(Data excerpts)

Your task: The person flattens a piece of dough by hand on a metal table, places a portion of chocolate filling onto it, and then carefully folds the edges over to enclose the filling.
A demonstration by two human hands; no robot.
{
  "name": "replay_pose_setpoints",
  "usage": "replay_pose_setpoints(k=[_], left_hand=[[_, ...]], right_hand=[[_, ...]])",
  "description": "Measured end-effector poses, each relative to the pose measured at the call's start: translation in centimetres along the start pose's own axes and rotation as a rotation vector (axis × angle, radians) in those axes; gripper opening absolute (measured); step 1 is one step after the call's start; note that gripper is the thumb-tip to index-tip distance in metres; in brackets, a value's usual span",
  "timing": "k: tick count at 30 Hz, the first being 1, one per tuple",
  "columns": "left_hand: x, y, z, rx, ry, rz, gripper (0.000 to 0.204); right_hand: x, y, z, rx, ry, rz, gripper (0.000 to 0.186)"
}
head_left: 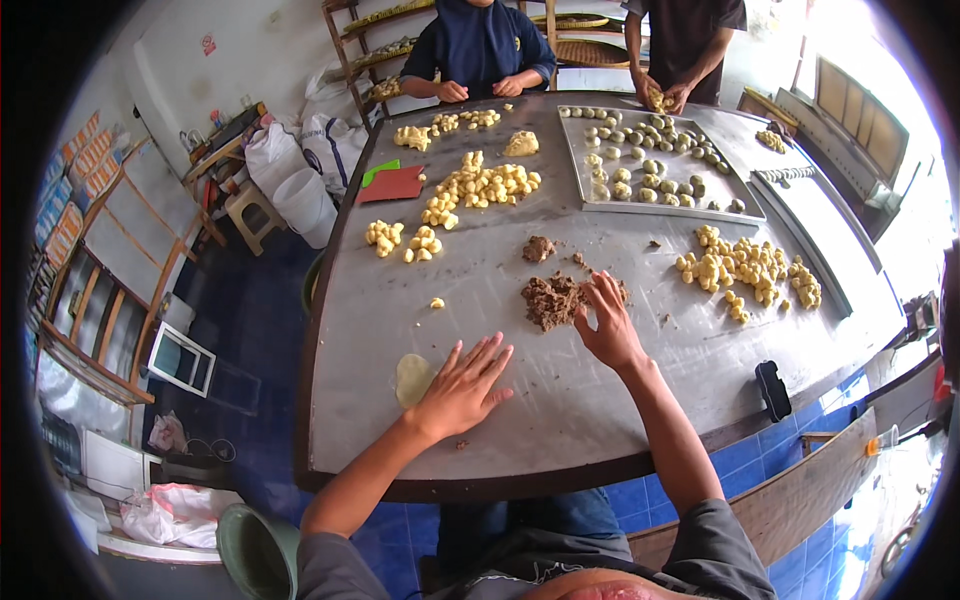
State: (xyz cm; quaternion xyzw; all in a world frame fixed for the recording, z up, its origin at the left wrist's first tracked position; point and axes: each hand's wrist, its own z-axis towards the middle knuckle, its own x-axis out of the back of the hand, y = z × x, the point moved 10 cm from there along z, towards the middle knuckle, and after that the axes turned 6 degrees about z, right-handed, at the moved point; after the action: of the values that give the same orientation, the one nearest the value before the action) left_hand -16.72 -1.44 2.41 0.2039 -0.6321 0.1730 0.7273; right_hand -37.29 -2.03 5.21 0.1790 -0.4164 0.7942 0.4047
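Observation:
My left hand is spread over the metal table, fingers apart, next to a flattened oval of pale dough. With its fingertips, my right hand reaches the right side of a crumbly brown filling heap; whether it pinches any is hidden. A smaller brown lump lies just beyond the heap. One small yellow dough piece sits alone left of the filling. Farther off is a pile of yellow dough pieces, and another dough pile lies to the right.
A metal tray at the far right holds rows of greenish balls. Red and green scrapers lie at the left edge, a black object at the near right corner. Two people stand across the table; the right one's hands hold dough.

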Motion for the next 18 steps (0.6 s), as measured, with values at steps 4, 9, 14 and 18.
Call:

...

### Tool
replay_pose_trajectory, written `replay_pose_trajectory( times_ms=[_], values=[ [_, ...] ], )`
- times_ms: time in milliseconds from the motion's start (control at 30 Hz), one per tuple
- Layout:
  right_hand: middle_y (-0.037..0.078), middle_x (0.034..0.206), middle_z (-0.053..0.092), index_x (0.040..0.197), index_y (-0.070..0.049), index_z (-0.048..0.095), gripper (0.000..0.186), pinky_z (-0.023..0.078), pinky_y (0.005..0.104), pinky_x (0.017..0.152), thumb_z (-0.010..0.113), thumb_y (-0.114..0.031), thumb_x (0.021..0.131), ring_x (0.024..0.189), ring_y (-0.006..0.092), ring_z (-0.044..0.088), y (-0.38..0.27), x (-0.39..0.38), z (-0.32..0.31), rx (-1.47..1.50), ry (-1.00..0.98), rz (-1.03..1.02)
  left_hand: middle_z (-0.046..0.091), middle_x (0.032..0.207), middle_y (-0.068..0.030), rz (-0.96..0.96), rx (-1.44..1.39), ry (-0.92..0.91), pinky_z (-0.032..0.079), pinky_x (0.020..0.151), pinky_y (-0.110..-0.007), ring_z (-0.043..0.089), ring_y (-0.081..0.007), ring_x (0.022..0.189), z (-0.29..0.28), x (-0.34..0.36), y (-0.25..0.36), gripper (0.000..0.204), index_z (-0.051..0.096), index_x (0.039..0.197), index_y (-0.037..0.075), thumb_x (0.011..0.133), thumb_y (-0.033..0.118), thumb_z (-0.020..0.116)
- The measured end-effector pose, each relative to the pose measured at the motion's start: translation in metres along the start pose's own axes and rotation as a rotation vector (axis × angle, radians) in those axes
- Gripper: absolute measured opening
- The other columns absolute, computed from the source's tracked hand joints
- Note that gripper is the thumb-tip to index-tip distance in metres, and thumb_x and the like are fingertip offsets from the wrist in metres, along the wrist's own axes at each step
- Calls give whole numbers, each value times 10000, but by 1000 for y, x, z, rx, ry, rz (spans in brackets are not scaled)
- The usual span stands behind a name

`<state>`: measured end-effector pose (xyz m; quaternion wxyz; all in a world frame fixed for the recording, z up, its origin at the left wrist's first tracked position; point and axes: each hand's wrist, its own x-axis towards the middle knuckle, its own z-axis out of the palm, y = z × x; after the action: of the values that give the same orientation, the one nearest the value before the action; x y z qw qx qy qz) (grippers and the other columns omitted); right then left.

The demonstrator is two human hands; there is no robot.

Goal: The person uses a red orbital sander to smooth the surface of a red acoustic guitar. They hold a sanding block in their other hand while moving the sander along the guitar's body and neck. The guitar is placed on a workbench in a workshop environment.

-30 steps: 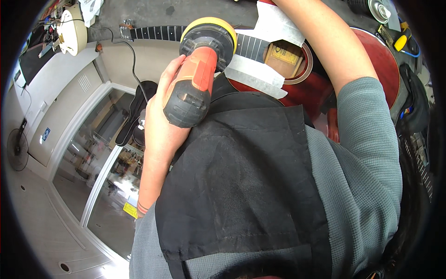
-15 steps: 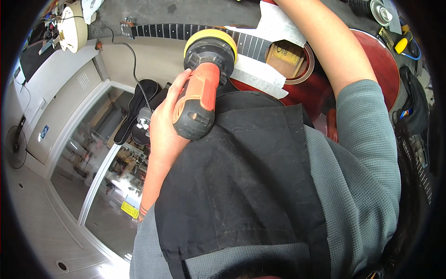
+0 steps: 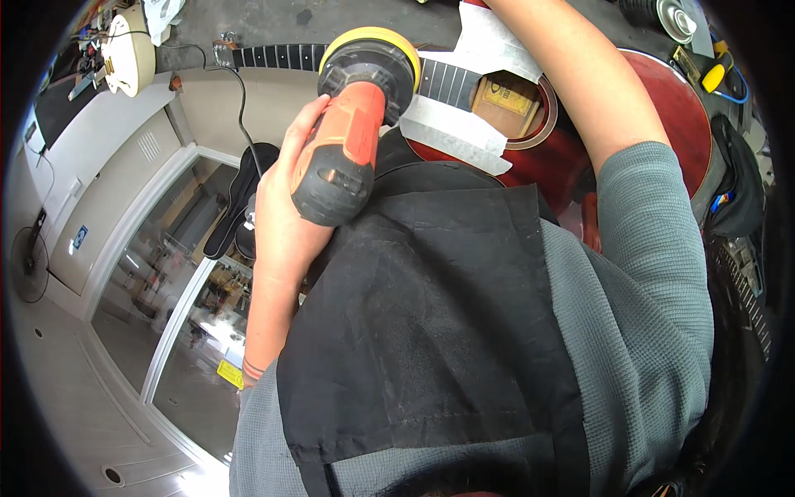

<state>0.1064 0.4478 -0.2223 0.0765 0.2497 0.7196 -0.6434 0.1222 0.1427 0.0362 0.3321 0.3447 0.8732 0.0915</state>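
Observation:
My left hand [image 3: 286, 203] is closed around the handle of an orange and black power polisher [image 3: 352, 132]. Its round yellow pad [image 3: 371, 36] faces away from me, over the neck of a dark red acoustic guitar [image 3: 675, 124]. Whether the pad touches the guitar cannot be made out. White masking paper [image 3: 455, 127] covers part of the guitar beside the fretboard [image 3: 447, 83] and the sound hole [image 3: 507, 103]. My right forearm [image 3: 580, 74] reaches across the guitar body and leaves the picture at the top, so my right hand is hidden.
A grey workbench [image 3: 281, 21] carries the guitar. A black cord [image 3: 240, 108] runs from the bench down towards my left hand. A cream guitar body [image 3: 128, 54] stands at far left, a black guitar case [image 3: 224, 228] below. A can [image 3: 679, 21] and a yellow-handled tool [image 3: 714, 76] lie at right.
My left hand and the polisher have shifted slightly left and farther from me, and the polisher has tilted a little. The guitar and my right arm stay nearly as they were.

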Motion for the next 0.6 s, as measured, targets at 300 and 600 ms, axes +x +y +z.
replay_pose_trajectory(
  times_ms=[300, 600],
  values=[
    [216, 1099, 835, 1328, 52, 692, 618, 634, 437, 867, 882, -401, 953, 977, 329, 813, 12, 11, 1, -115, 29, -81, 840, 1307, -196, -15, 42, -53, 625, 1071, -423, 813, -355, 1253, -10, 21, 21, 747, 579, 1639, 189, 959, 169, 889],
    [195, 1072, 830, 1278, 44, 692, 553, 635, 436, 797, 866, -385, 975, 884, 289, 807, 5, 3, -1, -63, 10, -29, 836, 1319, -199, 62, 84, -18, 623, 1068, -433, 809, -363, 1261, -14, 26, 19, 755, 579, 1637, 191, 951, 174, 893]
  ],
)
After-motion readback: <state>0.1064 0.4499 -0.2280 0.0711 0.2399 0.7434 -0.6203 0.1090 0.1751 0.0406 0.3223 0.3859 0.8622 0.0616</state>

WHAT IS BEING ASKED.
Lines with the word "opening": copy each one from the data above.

RESPONSE BELOW.
  "description": "Measured end-effector poses, each relative to the pose measured at the call's start: translation in centimetres along the start pose's own axes and rotation as a rotation vector (axis × angle, radians) in those axes; gripper opening absolute (measured); step 1 is one step after the call's start; note that gripper is the thumb-tip to index-tip distance in metres; in brackets, a value's usual span",
- Gripper: absolute measured opening

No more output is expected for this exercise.